Quando jovem, é impressionante na boca: uma massa de sabor e de taninos. Sem dúvida, à medida que envelhece, vai ganhando em complexidade, mas também em suavidade, sem perder essa coluna vertebral de acidez e taninos, mas muito mais integrados. Um dos melhores Sagrantino que provei foi, por exemplo, o 25 Anni 1997, um vinho que deixou toda a sua frutuosidade de lado e que só mostra a terra em que nasceu.
“Se você não gosta dos taninos, é melhor não se meter com o Sagrantino”
“Vinhos que não parecem ter sido feitos de uvas”, é uma frase que volta à mente enquanto se degusta os vinhos da Fattoria Colleallodole Milziade Antano, uma das vinícolas mais tradicionais – no estilo – de Montefalco. Francesco Antano, um homem de cabelo comprido, que mais parece um roqueiro do que um viticultor, está hoje no comando desse pequeno projeto que nasceu em 1967 e que tem 12 hectares, cinco dos quais de Sagrantino.
Antano não acredita na tecnologia. Em sua vinícola, não há sistemas de resfriamento nem computadores, nem nada que se pareça com isso. Tampouco acredita nas barricas francesas (“Não gosto do sabor que deixam”, diz). Os vinhos são feitos no subterrâneo, maturam em tonéis velhos e são engarrafados sem muito mais que uvas e tempo – a mesma paciência que empregam Bea ou Caprai em seus Sagrantino.
Em Antano, sem dúvida, tudo parece mais artesanal ou, talvez, menor. Das três vinícolas, é a menos conhecida, mas também a que faz os Sagrantino com mais personalidade que conheço. Você ama ou odeia. Eu os amo, especialmente um Sagrantino de pequeno vinhedo que Antano elabora desde 1997: Colleallodole.
Sagrantino são tintos feitos a partir de taninos e acidez, sem “decoração” de fruta
“Posso dizer que o vinhedo de Colleallodole tem 4 mil metros quadrados e que está aqui por perto, mas não posso dizer onde, pois é um segredo. Sou ciumento.
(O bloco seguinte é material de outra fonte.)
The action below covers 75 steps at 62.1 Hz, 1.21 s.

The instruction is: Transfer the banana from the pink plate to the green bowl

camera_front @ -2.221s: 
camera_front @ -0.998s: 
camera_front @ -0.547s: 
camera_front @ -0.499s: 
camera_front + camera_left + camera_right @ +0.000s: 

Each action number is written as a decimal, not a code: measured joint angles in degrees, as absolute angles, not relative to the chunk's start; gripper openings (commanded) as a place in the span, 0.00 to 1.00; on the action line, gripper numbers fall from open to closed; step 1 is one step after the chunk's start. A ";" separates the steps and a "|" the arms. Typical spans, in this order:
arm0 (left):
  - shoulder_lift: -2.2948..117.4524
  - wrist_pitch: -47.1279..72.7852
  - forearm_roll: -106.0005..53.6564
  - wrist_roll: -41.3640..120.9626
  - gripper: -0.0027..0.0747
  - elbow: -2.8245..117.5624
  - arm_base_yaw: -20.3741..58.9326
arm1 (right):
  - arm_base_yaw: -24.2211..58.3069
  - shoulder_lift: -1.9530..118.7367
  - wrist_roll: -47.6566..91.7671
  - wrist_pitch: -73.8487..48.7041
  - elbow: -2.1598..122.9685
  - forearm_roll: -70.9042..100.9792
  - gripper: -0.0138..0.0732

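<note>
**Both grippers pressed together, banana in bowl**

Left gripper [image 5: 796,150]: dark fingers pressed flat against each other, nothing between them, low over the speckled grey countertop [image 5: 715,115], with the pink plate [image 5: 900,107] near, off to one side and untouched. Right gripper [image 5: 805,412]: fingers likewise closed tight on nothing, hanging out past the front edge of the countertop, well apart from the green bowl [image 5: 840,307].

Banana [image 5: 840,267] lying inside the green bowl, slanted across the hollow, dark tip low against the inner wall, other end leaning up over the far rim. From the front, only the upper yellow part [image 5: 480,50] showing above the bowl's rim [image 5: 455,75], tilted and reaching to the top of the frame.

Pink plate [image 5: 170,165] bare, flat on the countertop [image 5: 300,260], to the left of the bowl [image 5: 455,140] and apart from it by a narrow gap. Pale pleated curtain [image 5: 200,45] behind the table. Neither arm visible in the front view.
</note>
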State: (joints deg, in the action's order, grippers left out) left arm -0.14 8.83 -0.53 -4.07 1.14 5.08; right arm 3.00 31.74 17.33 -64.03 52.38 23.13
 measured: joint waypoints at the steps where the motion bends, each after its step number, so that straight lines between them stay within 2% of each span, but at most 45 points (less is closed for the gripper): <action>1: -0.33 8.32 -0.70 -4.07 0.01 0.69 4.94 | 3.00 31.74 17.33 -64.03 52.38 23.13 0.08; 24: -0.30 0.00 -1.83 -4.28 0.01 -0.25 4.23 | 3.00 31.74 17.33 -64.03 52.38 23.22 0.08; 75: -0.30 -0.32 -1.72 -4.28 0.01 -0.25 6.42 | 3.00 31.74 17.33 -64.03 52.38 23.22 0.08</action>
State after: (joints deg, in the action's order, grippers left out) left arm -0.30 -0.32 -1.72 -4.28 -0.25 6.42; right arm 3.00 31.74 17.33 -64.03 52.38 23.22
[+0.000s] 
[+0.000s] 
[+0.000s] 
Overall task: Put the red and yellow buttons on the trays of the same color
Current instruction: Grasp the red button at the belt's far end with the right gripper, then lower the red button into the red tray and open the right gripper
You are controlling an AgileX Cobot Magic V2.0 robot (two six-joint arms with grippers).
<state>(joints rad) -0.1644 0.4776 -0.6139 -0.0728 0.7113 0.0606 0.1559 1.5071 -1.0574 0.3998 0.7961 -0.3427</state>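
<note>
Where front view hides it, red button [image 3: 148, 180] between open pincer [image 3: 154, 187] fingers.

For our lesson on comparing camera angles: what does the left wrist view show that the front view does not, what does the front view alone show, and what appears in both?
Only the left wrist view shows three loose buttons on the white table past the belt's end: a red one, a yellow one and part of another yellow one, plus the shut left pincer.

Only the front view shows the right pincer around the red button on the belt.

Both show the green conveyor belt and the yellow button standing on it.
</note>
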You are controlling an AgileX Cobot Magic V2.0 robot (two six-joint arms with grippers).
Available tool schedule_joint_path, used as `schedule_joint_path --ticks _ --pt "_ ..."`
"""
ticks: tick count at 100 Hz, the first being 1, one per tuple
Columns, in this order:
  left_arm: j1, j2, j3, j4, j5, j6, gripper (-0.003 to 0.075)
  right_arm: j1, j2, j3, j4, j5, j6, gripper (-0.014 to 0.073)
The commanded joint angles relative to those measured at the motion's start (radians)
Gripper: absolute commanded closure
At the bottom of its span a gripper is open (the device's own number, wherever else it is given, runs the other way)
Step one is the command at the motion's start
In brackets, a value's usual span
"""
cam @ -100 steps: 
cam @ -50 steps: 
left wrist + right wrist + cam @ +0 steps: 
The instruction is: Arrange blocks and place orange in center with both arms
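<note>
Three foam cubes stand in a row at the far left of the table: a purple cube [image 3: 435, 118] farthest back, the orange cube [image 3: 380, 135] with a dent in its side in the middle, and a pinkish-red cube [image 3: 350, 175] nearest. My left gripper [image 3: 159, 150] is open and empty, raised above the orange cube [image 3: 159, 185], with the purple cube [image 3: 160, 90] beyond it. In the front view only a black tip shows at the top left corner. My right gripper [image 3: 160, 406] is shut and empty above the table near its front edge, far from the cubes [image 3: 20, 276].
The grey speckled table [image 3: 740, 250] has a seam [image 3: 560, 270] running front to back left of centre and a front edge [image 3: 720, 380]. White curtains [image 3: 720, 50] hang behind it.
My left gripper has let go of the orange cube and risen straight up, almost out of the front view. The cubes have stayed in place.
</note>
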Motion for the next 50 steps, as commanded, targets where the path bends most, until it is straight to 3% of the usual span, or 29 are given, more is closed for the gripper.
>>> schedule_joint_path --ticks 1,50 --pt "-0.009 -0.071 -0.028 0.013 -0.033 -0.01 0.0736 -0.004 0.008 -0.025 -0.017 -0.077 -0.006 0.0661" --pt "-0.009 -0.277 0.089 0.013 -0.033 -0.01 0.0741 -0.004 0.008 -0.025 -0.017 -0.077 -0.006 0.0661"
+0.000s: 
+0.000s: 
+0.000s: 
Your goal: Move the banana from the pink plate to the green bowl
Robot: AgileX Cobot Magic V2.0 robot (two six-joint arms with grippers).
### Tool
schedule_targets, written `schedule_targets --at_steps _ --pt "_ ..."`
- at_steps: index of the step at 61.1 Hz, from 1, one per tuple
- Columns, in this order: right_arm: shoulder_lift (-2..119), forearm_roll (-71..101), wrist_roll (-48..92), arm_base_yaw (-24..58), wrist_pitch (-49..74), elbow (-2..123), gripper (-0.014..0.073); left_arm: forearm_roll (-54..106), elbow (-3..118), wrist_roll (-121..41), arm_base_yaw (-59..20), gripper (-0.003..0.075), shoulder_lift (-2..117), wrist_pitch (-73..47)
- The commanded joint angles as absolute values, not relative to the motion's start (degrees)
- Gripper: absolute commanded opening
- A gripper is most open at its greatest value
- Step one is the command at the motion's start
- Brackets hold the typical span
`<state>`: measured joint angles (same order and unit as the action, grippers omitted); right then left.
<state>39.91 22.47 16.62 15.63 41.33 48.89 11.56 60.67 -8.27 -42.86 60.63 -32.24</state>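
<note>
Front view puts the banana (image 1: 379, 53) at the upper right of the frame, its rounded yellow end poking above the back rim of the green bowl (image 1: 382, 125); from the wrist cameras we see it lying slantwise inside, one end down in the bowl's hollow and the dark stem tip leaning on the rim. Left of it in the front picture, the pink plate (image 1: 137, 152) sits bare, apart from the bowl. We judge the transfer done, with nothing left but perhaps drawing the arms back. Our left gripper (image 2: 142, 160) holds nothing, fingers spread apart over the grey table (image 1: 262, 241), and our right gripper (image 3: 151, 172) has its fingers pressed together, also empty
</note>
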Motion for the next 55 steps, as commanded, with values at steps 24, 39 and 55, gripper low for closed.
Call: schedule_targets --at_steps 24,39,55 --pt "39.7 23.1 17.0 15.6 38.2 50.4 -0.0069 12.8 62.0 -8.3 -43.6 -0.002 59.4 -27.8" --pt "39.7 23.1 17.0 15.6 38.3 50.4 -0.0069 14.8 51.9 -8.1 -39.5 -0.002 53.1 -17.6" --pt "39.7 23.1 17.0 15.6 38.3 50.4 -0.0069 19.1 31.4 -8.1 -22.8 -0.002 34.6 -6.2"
Não tanto de mulher, mas de minhas vinhas”, diz Antano, soltando uma gargalhada enquanto provo o Colleallodole 2006, um vinho que não cheira a frutas, mas terra e flores.
A estrutura é a mesma dos melhores Sagrantino de Montefalco: austeridade, nada de dulçor (nada, zero) e taninos firmes como se fossem feitos de granito.
Tanto Colleallodole como Pagliaro ou 25 Anni são vinhos difíceis se estamos acostumados a beber a madurez e o dulçor dos tintos do Novo Mundo. O Sagrantino, independentemente se é feito com alta tecnologia ou com a mais pura das artesanalidades, é um vinho que não se entrega facilmente, ele lhe desafia.
Nesse sentido, parece-se com outras cepas como a Baga da Bairrada, a Nebbiolo do Piemonte, ou até o Tannat dos solos argilo-calcários dos arredores de Montevidéu, no Uruguai. Tintos feitos a partir de taninos e acidez, antes de serem feitos de uma mera decoração como costuma ser o sabor da fruta.